*** Raw data Section Begins ***
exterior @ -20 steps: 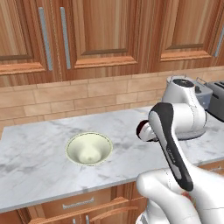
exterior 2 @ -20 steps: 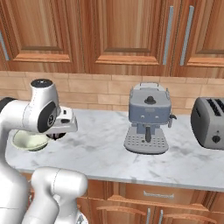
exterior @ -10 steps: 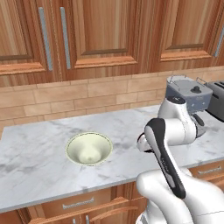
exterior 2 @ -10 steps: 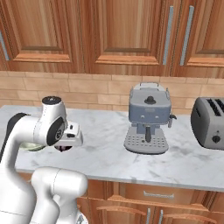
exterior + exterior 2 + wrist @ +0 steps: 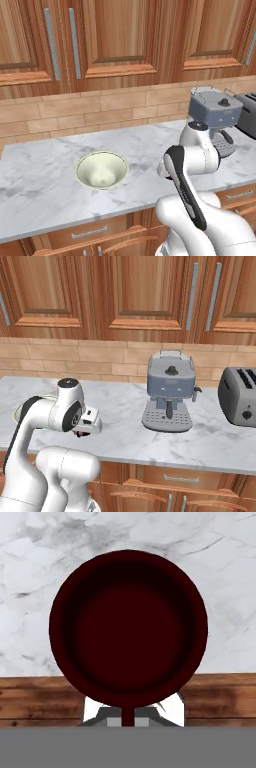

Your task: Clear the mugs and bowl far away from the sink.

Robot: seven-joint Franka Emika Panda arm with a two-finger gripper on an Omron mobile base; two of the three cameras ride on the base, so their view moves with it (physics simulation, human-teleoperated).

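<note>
Hand view looks straight into the maroon mug [image 5: 128, 628], its rim clenched in the claw [image 5: 128, 716] above the marble surface [image 5: 45, 572]; the cream bowl [image 5: 101, 169] sits apart.

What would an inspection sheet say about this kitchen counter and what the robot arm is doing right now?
Surface: grey-veined white marble counter, no spills seen.
Job's things: cream bowl upright on the counter; maroon mug at the gripper, over the counter's front edge.
Clutter: grey coffee machine and toaster against the back wall.
Grippers: gripper shut on the mug's rim.
Cables: nothing seen.
Surroundings: wooden cabinets above, tan brick backsplash, drawers below.
</note>
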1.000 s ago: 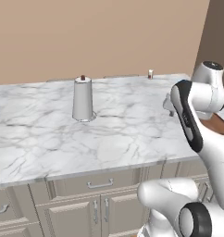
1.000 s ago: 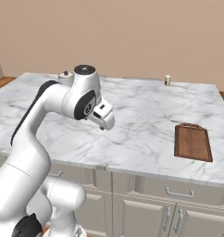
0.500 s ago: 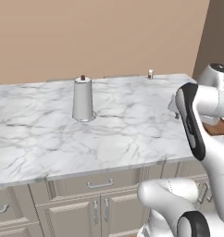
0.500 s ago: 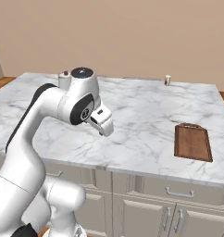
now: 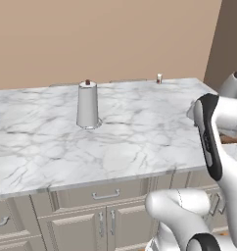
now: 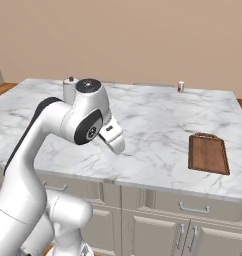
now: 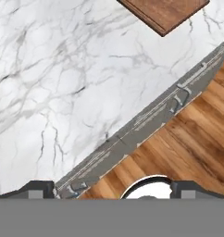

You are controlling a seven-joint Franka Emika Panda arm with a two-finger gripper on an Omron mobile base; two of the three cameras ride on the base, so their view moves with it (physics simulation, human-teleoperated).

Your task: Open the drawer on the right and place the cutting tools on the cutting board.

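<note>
The white arm reaches out over the marble tabletop (image 6: 158, 125), and its hand (image 6: 114, 139) hangs above the near middle of the slab, clear of the surface and holding nothing. In the hand view the two dark fingertips (image 7: 37, 189) sit far apart at the bottom corners, so the hand is spread wide, and between them the view looks straight down past the tabletop's near edge to the wooden floor (image 7: 188, 143). The cutting board (image 6: 208, 153) lies flat on the right part of the tabletop, near the front edge, its small handle end pointing toward the far side; its reddish-brown surface is bare, and one corner of it (image 7: 164, 14) shows at the top of the hand view. Below the board, the drawer (image 6: 193, 206) sits in the row of cabinet fronts under the tabletop's lip, its front flush with its neighbours and its short silver bar handle (image 6: 188, 207) horizontal. A grey cylindrical canister with a dark knob (image 5: 87, 105) stands upright on the left part of the tabletop, toward the far side. A small pale shaker (image 6: 181, 86) stands at the far edge, well apart from the board.
</note>
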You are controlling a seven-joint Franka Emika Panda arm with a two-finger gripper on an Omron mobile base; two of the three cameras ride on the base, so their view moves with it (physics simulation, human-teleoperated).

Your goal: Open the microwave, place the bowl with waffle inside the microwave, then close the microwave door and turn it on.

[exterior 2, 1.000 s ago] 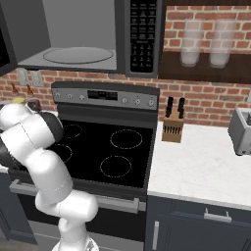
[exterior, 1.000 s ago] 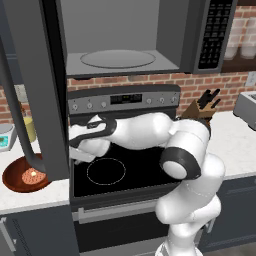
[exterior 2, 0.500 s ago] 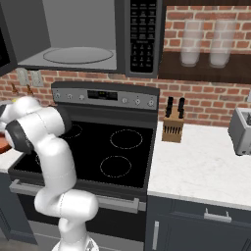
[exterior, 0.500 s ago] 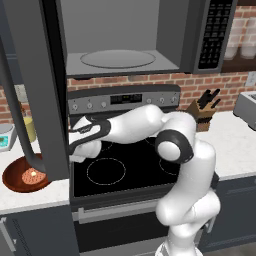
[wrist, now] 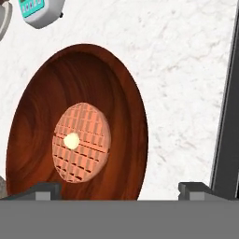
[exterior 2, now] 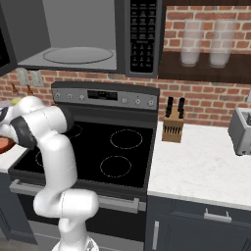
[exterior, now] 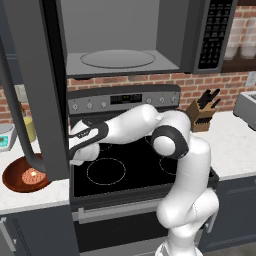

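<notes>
Bowl (wrist: 74,123) with the waffle (wrist: 81,142) at its centre sits on the white tabletop (wrist: 182,79) left of the stove (exterior: 130,167) (microwave door (exterior: 35,85) swung open above); the gripper (wrist: 119,189) hovers over the bowl, jaws spread wide, holding nothing.

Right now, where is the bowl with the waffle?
The bowl sits on the white counter left of the stove in the left base view, beside the open microwave door, waffle inside.
</notes>
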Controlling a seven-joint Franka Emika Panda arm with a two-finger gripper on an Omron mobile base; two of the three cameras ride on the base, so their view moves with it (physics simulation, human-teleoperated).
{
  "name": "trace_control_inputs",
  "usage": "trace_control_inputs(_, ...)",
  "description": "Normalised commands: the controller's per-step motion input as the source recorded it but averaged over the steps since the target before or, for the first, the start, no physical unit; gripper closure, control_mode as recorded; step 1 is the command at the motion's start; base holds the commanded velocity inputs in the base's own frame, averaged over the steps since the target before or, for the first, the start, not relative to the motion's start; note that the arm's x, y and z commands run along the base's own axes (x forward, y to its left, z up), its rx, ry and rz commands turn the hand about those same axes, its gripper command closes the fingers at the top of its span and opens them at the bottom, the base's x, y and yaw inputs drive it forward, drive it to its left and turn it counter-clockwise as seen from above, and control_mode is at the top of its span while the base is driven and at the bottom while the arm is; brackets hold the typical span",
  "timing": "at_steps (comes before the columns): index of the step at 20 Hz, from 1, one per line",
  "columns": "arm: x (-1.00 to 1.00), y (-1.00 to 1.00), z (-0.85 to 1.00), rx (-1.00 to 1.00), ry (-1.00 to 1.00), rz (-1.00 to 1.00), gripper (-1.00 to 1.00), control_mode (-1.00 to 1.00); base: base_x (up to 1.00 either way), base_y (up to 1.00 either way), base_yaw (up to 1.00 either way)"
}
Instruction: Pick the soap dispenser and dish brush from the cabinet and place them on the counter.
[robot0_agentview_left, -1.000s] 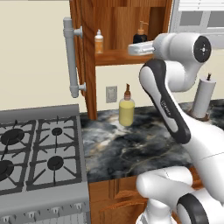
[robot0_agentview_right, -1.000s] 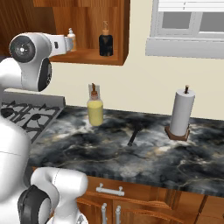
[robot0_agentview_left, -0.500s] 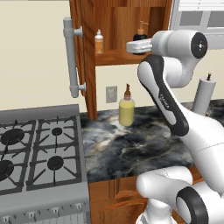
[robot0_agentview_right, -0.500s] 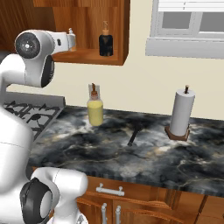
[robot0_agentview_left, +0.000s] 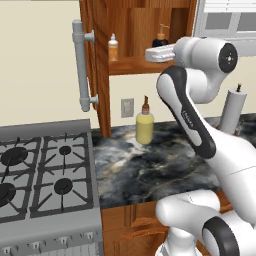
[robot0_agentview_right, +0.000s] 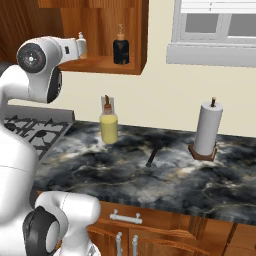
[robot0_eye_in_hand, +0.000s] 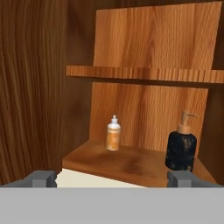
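The black bottle-shaped soap dispenser with a tan pump (robot0_eye_in_hand: 181, 148) stands on the lower shelf of the open reddish-brown wooden cabinet (robot0_eye_in_hand: 131, 162), right of a small orange-and-white bottle (robot0_eye_in_hand: 113, 137). The gripper (robot0_eye_in_hand: 112, 178) faces the shelf front, fingers spread wide, holding nothing. This looks like the approach; next, shift toward the dispenser and reach in. Open shelf lies between the bottles; the upper shelf limits lift. A dark slim thing, perhaps the brush (robot0_agentview_right: 152, 156), already lies on the black veined marble counter (robot0_agentview_right: 125, 175).

Clear shelf gap between small orange bottle (robot0_eye_in_hand: 113, 138) and soap dispenser (robot0_eye_in_hand: 181, 148)
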Motion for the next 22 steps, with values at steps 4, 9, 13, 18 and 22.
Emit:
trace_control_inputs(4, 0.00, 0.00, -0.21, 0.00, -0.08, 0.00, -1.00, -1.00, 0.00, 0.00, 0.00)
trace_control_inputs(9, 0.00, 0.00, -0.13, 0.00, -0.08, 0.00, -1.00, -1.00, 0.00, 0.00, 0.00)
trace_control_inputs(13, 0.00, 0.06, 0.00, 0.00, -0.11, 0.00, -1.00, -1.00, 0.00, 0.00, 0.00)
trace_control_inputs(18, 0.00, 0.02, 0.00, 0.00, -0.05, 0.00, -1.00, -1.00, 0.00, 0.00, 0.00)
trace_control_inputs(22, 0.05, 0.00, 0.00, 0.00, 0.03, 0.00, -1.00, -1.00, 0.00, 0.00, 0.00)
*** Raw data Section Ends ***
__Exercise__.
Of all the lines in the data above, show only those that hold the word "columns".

__Task response__.
  "timing": "at_steps (comes before the columns): index of the step at 20 Hz, from 1, one per line",
  "columns": "arm: x (-1.00 to 1.00), y (-1.00 to 1.00), z (-0.85 to 1.00), rx (-1.00 to 1.00), ry (-1.00 to 1.00), rz (-1.00 to 1.00), gripper (-1.00 to 1.00), control_mode (-1.00 to 1.00); base: base_x (up to 1.00 either way), base_y (up to 1.00 either way), base_yaw (up to 1.00 either way)"

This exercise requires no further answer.